The obfuscation deserves a last word, because it is the piece most likely to be mishandled in both directions. Joscha Bach’s phrase for the affair — “virology’s Chernobyl” — is apt not because the cover-up proves a leak but because of what the cover-up did: institutions charged with truth-seeking spent their credibility to protect themselves, and that expenditure is real damage whatever the virus’s origin turns out to be. The Bayesian lesson is precise. Institutional stonewalling should move your Credence, because concealment is more expected from a party with something to hide — but it should move it only as far as its likelihood ratio warrants, which is not far, because concealment is also the reflex of institutions with nothing to hide but their own dignity. The failure mode of the lab-leak proponent is to let justified anger at the cover-up masquerade as evidence for the leak. The failure mode of the denier is to let the absence of a smoking gun masquerade as evidence of innocence. Both errors are the same error: substituting a feeling for a number.

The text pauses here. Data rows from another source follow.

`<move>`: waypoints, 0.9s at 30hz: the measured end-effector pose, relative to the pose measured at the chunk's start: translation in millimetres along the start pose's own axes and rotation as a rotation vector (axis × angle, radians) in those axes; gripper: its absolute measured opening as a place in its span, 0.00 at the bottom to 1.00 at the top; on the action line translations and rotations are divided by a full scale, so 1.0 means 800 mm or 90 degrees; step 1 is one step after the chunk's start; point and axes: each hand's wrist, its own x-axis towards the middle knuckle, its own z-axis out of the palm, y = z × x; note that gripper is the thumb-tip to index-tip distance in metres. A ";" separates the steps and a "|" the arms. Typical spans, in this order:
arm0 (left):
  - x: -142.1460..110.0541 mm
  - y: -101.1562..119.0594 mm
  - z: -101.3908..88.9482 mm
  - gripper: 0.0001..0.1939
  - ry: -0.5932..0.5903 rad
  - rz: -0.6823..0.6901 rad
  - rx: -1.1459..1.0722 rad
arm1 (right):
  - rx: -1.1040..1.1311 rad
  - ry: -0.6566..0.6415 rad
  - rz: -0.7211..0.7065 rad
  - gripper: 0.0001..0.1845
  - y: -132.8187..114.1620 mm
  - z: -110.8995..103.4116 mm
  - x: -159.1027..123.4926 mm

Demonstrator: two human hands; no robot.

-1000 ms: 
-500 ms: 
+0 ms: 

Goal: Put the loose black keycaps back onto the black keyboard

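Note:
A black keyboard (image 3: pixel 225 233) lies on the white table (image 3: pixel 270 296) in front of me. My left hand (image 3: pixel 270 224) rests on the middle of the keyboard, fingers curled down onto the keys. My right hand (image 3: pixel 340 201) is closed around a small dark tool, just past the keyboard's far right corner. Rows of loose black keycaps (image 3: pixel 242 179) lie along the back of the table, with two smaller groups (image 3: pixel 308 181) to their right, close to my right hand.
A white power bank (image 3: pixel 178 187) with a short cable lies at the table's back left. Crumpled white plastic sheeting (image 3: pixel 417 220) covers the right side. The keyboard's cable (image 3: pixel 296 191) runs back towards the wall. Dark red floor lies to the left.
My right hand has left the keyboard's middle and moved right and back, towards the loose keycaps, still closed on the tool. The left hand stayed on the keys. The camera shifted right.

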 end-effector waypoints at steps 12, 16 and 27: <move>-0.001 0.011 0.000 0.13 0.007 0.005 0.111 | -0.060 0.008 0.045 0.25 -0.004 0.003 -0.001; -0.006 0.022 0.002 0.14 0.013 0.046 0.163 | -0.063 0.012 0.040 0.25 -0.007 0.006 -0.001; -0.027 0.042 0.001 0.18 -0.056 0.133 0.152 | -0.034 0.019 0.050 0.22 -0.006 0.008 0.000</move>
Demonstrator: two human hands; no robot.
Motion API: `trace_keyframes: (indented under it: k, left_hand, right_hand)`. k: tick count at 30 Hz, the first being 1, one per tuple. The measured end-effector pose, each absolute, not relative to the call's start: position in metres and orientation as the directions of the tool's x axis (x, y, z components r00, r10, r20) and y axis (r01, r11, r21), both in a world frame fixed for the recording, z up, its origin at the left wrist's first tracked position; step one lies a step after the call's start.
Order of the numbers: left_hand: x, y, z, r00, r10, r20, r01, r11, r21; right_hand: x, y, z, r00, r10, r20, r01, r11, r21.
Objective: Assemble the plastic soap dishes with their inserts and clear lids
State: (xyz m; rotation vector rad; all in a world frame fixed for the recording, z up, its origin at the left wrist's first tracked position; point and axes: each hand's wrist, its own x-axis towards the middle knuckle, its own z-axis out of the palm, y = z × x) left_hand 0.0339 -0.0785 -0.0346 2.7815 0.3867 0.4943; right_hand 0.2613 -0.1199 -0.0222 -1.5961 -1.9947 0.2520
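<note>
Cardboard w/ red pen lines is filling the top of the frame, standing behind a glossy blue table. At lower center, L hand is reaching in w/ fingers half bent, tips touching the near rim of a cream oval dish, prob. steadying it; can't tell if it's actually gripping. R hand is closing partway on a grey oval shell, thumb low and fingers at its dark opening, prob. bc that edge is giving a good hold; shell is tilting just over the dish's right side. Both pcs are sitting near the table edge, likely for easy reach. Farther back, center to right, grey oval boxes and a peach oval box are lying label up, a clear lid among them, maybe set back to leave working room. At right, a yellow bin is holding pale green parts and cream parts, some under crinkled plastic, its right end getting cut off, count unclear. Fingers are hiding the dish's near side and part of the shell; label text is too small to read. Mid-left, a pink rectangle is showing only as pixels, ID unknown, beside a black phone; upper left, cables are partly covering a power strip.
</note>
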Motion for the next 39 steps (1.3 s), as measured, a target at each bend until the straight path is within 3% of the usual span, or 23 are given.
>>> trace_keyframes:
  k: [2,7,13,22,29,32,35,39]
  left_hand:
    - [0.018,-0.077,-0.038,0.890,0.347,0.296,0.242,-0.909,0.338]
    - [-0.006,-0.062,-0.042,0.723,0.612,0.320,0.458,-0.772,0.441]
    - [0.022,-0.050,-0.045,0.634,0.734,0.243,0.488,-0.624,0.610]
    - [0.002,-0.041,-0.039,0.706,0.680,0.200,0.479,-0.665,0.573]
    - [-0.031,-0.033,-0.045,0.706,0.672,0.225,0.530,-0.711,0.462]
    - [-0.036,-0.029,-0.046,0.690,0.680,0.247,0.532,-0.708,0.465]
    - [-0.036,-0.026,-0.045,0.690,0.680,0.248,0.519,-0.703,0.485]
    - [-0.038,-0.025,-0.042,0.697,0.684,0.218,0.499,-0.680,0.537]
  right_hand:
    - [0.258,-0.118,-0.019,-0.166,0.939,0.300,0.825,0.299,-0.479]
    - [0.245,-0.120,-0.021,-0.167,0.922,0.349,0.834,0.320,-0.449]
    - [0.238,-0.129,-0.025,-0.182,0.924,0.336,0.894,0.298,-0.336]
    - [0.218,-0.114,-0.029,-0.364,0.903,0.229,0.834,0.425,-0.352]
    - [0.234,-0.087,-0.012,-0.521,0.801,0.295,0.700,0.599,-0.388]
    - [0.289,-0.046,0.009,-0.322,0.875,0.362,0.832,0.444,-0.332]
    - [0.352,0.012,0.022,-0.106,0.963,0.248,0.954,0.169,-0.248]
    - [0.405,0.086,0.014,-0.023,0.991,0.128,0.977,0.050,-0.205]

I come out at 85 to 95 percent for an accidental laboratory origin. I want you to notice that I could be wrong and the method still be right — that is the mark of a calibration you can trust rather than a dogma you must defend. The verdict is provisional and dated. The procedure is not. When the next contested origin, the next disputed catastrophe, the next question your tribe has already answered for you comes around, the move is the same: refuse the jersey, set the prior, price the evidence, turn the crank, and show your work. That is what it is to carry decisions under uncertainty out of the seminar room and into the world.